Go through the records and show each line where the word "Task" occurs.
===
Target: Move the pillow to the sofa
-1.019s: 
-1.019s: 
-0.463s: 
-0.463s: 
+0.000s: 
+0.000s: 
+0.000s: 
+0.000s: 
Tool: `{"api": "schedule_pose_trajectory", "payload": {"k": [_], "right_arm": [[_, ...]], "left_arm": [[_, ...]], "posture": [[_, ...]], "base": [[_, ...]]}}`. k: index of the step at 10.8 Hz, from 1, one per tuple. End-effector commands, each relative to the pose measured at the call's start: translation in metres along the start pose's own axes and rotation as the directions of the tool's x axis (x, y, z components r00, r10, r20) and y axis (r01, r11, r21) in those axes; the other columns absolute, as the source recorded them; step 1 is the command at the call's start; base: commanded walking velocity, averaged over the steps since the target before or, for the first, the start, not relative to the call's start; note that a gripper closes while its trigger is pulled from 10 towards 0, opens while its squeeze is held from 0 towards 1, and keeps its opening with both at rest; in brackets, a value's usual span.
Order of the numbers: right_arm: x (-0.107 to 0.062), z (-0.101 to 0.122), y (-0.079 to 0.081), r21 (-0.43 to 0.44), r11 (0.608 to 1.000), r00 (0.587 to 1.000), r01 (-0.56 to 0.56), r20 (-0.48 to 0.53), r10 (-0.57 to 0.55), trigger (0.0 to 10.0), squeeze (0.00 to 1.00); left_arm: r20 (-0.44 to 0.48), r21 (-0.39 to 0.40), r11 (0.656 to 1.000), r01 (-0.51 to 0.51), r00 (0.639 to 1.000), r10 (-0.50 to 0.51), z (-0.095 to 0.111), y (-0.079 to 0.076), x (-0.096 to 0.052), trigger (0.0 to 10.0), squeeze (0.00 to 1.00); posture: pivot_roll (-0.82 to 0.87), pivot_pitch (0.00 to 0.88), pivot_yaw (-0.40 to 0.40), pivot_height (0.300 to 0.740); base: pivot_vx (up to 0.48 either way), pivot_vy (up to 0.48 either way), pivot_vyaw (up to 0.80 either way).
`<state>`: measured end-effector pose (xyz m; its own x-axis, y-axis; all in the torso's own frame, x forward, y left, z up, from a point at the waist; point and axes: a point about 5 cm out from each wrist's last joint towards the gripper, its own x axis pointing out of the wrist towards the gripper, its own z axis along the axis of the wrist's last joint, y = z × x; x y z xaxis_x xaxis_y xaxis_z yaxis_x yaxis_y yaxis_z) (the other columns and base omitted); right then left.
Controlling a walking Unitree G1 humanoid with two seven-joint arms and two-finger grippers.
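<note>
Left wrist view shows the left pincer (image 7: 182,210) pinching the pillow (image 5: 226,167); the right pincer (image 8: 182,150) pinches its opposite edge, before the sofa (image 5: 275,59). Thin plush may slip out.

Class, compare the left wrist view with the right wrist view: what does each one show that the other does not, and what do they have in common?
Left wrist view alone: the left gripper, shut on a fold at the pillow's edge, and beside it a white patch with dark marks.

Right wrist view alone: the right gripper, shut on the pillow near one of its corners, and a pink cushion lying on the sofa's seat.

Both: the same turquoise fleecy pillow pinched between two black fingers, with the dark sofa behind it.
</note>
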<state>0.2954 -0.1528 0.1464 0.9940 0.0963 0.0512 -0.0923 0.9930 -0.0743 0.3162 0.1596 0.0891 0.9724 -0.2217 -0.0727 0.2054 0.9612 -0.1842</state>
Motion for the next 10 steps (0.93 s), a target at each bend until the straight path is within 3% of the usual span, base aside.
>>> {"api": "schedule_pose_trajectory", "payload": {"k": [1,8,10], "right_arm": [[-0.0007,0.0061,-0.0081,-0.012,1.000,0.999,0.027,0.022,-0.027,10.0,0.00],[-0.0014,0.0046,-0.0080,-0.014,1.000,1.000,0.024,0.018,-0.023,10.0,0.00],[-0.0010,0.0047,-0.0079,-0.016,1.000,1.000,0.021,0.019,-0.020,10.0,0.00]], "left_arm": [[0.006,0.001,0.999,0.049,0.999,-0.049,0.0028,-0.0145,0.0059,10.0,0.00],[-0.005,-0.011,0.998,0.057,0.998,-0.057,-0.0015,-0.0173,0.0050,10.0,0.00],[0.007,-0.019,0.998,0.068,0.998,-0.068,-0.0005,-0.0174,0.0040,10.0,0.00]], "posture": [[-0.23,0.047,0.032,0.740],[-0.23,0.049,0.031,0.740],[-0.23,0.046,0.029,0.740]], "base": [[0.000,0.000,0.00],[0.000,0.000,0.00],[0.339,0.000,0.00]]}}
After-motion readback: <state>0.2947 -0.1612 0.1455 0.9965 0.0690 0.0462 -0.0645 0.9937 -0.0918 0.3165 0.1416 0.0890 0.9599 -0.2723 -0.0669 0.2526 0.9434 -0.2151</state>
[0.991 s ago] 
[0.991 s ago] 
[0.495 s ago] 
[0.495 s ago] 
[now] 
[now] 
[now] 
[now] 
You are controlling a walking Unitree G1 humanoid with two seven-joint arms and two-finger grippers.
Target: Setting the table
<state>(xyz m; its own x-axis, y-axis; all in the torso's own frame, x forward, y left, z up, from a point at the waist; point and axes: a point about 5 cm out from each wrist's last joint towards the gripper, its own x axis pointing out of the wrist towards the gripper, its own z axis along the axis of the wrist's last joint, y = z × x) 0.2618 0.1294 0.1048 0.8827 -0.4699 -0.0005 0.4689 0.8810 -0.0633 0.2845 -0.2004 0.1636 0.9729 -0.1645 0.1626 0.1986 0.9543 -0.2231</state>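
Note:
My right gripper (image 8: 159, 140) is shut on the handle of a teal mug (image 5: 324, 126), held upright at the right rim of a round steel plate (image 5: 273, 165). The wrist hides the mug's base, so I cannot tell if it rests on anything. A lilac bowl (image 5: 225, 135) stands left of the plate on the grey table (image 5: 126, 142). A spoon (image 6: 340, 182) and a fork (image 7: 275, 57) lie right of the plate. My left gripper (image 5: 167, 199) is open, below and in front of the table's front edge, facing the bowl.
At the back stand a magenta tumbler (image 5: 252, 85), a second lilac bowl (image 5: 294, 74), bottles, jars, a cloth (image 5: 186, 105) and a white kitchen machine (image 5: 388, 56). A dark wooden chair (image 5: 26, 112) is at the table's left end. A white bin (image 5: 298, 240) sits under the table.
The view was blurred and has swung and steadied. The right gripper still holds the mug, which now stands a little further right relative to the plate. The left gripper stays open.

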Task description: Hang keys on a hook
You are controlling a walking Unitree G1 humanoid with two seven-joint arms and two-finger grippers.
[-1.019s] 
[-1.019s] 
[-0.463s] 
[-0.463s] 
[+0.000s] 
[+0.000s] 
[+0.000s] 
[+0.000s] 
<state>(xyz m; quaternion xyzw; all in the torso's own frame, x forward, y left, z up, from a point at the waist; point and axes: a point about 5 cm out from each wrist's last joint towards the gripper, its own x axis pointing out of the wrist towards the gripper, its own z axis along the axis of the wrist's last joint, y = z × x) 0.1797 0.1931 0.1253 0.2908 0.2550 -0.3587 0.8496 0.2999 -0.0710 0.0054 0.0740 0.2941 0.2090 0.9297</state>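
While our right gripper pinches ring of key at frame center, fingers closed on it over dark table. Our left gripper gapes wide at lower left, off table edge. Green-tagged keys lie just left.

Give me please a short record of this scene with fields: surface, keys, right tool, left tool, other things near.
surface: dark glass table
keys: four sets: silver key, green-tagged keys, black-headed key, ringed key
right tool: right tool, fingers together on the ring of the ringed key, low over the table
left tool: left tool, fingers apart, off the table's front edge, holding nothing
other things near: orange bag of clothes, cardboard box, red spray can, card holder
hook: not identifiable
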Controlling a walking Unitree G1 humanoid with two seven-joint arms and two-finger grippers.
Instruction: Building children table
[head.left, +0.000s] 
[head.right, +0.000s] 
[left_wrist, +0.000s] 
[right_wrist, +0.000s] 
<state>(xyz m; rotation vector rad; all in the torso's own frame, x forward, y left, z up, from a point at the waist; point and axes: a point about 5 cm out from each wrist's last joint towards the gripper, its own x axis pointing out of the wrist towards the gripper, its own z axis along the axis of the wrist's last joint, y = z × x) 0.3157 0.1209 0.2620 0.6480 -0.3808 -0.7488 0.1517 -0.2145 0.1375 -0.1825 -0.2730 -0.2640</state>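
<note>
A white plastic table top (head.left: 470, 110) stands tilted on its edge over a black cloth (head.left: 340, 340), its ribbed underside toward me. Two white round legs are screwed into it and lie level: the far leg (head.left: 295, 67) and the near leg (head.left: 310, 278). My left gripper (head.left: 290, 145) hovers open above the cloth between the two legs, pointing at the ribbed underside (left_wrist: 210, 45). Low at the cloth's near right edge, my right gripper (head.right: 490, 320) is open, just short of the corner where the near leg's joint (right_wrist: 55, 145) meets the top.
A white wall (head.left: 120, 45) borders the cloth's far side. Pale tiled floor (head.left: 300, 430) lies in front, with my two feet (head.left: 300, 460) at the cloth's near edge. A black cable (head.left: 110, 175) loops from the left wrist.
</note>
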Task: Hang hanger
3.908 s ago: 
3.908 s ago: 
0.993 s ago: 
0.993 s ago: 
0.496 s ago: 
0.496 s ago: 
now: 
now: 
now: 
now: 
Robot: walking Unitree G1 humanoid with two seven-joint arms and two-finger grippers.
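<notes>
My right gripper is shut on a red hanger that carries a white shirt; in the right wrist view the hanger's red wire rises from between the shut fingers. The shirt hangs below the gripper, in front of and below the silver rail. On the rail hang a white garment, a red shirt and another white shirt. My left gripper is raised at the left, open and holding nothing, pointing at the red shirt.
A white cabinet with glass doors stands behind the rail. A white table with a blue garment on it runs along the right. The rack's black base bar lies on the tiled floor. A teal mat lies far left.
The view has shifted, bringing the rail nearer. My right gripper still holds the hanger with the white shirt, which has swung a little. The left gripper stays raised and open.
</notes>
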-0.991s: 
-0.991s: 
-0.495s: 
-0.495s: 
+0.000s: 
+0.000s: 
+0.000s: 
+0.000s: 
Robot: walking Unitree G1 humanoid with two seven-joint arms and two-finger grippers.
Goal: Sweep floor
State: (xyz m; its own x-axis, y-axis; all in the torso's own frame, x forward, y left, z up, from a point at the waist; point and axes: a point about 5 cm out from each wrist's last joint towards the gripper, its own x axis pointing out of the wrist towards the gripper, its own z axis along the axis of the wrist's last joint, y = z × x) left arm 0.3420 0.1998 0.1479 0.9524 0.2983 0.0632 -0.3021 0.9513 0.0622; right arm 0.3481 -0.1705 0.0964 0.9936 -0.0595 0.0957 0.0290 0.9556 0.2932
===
*WRITTEN ANSWER*
Task description: Hang keys on a hook
Task: Hang hanger

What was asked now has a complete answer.